1. What the SFDR is and how it affects investors

The EU Sustainable Finance Disclosure Regulation (SFDR) aims to increase the transparency about the sustainability performance of financial market participants in Europe. It requires EU-regulated asset managers and financial advisors to disclose how they consider sustainability in their portfolios and to explain to investors and clients how they do so. The overarching aim behind the regulation is to redirect capital flows towards sustainable objectives. With this goal, it is one important element of the larger EU Green Deal program that aims to make the EU economies more sustainable.

The SFDR affects all private investors that are active in the EU, including those investing directly in startups (Venture Capital) and SMEs (Private Equity). They have to define their sustainability approach, ranging from not considering sustainability (so-called Art. 6 funds) to having clear sustainability investment objectives (so-called Art. 9 funds), and they have to report in line with their sustainability approach. If a fund decides to consider sustainability, it has to assess the sustainability performance of its assets, report on its performance in line with the SFDR regulation, and make sure that the portfolio companies deliver on the set sustainability objectives.

2. Investors must choose between article 6,8 or 9

There are three main disclosures that a fund has to do according to the SFDR regulation:

  1. On the website, a fund has to publish its sustainability approach
  2. In pre-contractual disclosure documents,  a fund must specify its sustainability approach
  3. In annual reports, a fund must report on its sustainability performance

In addition to these three different types of disclosures, the required information has to be gathered from three different layers.

  • On the highest layer, the SFDR requires some information about the investment company launching a fund. Investors have to report if and how Principle Adverse Impact (PAI) indicators are used for them as a company and how their remuneration policies incentivize sustainability.
  • At the layer of a fund, the sustainability orientation of the fund has to be defined and which activities a fund does to translate this orientation into action. For a fund, it can be chosen between articles 6, 8, or 9 of the SFDR which come along with different reporting requirements.
  • This leads to the layer of portfolio companies. To comply with the reporting requirements of SFDR, VCs and PEs must collect data from the companies they invest in. In practice, the data collection quickly creates a lot of effort for investors and their portfolio companies; especially, if the information is collected for the first time.

Much of the effort around SFDR reporting is linked to the data collection from portfolio companies in line with the three articles 6, 8 and 9. The European Commission provides some guidance on the way these disclosures should be done in the regulation and the ANNEX documents on its website. Based on this information, we prepared the below overview of the three sustainability orientations and added some comments on the way the three articles are currently discussed by experts and investors in the field.
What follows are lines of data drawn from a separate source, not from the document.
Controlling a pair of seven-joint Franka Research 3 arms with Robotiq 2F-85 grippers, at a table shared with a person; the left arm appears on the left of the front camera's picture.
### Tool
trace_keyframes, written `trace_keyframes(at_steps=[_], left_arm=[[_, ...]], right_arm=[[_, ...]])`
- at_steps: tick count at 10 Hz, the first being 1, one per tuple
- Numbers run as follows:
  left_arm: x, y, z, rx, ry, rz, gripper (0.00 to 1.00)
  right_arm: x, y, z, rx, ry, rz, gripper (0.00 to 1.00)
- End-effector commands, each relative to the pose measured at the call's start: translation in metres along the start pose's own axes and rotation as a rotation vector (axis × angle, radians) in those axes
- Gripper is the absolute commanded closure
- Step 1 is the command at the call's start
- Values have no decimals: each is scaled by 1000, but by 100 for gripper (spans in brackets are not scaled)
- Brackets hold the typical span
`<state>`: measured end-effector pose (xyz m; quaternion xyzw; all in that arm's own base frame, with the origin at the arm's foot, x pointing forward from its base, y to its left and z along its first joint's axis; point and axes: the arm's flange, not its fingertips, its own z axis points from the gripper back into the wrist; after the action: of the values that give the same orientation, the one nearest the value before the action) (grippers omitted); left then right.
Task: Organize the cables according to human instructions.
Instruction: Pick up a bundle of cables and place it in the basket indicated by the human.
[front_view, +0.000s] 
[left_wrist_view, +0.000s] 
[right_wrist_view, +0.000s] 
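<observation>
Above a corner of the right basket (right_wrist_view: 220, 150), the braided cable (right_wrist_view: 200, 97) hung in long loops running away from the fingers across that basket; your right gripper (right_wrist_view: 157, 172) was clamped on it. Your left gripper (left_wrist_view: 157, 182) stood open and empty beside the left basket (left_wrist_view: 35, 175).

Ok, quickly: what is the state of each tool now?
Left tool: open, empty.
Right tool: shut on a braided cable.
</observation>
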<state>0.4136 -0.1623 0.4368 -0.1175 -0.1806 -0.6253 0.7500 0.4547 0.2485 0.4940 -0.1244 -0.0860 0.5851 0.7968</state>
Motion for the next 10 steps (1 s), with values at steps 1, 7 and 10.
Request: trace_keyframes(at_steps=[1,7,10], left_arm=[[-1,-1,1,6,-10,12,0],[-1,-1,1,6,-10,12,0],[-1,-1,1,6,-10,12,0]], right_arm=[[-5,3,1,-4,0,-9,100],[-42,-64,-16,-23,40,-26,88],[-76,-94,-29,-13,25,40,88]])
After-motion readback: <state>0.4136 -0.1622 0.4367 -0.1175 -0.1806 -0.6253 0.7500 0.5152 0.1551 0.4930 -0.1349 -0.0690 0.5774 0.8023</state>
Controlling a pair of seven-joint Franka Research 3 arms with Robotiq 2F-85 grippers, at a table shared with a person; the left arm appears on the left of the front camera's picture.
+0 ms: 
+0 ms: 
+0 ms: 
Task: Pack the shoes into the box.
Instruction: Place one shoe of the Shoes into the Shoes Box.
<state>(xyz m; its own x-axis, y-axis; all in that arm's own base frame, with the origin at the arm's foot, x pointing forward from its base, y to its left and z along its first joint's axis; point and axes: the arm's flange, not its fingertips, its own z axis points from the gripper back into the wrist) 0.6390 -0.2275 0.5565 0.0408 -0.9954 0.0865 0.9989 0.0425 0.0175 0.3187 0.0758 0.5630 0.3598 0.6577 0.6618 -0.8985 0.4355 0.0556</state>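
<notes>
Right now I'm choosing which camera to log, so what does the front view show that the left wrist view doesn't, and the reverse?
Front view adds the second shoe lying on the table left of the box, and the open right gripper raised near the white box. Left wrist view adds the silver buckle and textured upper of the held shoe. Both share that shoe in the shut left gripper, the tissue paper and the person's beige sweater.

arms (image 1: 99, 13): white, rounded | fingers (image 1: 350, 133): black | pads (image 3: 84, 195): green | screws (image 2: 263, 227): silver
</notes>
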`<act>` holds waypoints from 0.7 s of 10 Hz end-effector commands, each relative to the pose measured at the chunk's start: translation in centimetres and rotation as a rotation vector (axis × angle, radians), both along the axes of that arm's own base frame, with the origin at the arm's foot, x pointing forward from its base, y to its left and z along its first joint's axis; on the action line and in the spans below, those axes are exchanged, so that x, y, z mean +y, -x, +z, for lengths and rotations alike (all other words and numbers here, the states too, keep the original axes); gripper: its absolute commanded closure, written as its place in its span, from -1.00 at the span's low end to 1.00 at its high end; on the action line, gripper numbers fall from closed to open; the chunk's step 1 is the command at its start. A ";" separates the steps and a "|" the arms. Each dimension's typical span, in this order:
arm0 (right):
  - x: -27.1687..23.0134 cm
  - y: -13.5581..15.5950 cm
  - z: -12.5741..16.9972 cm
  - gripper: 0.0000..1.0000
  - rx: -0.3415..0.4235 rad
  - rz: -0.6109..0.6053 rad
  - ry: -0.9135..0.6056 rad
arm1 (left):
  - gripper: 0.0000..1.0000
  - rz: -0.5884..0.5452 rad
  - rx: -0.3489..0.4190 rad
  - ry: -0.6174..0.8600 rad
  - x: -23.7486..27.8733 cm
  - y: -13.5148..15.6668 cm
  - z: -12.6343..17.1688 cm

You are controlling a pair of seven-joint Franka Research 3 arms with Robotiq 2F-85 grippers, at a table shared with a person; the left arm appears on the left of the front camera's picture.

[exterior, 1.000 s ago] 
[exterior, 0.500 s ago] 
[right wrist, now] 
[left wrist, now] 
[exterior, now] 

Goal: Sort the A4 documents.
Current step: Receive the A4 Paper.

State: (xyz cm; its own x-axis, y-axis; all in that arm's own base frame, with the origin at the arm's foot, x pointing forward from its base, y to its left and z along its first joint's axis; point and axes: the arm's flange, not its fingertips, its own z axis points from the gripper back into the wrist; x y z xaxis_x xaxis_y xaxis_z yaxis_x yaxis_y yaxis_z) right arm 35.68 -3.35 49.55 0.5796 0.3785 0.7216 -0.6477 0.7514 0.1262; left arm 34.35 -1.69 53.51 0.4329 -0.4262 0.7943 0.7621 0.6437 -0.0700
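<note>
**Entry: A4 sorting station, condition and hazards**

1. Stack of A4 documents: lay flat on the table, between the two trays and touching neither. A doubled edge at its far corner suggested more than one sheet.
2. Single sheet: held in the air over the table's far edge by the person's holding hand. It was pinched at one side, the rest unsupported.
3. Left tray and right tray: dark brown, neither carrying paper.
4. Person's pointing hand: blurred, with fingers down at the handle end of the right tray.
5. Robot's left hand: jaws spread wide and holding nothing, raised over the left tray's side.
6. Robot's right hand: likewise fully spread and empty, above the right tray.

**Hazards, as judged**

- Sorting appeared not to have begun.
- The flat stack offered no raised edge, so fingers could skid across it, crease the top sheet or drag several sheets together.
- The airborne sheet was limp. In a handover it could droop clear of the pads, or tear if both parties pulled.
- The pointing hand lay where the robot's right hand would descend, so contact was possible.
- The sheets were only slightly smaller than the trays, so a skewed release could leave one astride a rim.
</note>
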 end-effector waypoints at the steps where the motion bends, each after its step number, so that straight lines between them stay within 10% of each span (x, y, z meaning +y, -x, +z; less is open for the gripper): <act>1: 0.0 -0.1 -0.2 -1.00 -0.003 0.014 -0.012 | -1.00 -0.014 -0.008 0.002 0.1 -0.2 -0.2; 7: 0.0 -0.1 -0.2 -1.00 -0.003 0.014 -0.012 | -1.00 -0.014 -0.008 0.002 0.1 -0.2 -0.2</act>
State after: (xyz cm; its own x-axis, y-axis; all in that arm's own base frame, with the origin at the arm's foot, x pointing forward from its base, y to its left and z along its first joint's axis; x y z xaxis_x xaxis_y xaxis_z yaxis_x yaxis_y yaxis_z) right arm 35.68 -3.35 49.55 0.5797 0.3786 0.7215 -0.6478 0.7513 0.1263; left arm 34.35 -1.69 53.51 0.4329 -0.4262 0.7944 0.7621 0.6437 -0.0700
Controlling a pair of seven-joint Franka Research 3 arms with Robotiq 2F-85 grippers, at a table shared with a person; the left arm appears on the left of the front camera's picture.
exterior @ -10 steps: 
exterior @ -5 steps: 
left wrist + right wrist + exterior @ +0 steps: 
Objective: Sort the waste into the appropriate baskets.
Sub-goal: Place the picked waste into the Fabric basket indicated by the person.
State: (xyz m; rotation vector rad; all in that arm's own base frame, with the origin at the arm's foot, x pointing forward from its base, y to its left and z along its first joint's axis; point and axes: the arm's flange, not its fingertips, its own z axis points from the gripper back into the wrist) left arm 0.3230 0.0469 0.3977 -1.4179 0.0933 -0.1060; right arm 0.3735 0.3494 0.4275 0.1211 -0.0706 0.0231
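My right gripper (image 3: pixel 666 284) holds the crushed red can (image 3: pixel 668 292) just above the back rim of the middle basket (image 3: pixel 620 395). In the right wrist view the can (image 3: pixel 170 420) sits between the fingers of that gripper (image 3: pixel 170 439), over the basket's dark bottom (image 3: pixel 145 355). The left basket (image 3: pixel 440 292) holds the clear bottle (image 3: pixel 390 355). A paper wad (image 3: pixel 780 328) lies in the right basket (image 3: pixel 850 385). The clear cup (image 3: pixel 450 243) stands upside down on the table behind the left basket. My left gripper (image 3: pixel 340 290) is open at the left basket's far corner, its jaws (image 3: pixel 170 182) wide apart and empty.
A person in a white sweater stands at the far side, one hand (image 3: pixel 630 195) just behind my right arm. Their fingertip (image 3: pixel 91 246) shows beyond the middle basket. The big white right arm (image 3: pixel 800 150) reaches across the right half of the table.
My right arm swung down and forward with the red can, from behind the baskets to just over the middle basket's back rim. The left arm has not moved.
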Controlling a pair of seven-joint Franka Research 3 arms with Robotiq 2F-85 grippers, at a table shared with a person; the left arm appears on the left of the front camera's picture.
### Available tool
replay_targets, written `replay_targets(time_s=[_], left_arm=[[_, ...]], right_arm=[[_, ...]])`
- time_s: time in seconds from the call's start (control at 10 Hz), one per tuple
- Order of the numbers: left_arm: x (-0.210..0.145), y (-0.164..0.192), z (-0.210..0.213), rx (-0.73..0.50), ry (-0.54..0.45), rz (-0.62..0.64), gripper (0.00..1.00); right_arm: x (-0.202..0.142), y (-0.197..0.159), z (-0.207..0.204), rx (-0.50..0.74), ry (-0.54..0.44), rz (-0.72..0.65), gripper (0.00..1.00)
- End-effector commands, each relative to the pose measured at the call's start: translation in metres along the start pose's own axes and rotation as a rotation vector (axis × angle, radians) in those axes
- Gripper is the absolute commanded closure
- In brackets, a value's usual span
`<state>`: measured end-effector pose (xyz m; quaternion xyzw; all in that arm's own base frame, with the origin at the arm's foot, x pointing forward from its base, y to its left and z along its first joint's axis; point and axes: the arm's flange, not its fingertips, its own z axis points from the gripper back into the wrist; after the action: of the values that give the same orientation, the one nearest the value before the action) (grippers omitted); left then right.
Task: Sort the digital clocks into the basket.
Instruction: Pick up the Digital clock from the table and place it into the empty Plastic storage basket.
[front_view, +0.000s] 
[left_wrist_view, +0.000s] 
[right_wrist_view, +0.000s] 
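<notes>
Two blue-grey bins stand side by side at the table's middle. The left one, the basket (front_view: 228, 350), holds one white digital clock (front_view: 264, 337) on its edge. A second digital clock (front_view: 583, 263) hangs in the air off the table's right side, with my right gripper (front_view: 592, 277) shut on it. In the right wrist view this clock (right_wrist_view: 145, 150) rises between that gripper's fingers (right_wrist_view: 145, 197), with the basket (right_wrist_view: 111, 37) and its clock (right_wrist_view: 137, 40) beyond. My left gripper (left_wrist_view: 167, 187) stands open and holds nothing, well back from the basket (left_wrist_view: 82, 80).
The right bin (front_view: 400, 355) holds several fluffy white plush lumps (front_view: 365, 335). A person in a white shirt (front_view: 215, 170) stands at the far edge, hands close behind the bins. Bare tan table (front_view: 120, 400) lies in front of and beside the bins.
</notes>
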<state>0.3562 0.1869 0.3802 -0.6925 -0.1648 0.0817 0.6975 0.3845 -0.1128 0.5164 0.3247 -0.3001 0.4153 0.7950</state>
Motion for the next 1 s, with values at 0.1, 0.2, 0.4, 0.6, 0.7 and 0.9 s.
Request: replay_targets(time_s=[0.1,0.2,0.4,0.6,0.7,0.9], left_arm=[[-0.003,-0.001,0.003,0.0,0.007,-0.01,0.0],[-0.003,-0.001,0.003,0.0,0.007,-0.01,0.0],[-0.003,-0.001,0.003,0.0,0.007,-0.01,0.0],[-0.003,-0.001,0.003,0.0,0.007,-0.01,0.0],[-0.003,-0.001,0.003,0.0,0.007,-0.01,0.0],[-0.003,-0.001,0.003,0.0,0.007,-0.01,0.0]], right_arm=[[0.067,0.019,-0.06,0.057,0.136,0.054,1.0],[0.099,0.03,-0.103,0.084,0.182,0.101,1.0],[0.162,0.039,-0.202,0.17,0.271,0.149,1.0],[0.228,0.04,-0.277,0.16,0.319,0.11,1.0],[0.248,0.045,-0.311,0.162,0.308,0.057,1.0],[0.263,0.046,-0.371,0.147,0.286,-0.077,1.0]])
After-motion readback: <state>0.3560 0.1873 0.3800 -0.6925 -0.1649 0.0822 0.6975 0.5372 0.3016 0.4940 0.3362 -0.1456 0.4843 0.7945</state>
The sustainability orientation of funds is becoming an important differentiator

SFRD Article 6, 8, 9

Article 6 “grey”

Classifying a fund as article 6 comes along with the smallest disclosure requirements. Funds in this category are free to choose if they deem sustainability risks to be relevant for their investment decisions. If they do consider sustainability risks, they are required to explain how sustainability risks are integrated into their investment decisions and disclose how the sustainability risks affect their financial performance. If they do not consider sustainability risks, they are required to explain why they don’t integrate these into their investment decisions.

Due to the low sustainability reporting requirements, an “article 6 product” has often been described as a fund that is not sustainable or does not promote sustainable development. While this is probably an exaggeration for many funds, we see that many investors move towards article 8 or 9 to avoid reputational damages and to assure they can attract sufficient investments in the future.

Article 8 “Light green and medium green”

Article 8 funds promote environmental and/or social characteristics. Funds in this classification must collect quantitative and qualitative data on the environmental and/or social characteristics of their portfolio companies. The regulation provides some flexibility regarding the exact reporting. Therefore, many practitioners differentiate between “light green” article 8 and “medium green” article 8+ funds. We use this differentiation in our article to clarify the different requirements, but readers should keep in mind that it is not an official sub-classification of the regulation.

“Light green” article 8 funds advertise some environmental and social characteristics, but their investments explicitly do not contribute to any sustainable development objective. For these funds, it is mandatory to assess the promoted environmental and social characteristics. For this, they can, but they do not have to use the official Principal Adverse Impact (PAI) indicators (see an explanation of PAI below). Funds can also choose to use their own indicators as long as they explain their approach and clarify why they chose not to consider the official PAI indicators.

“Medium green” article 8+ funds promote environmental and/or social characteristics and parts of their investments target a sustainable investment objective. For instance, such a fund could allocate 30% of its volume towards climate change mitigation or 40% to fight poverty. For all companies that contribute to the sustainable investment objective of the fund, additional reporting requirements apply. The fund must show how these companies contribute to their sustainable investment objective and they have to explain how they assess that a company Does No Significant Harm (DNSH) (see an explanation of DNSH below).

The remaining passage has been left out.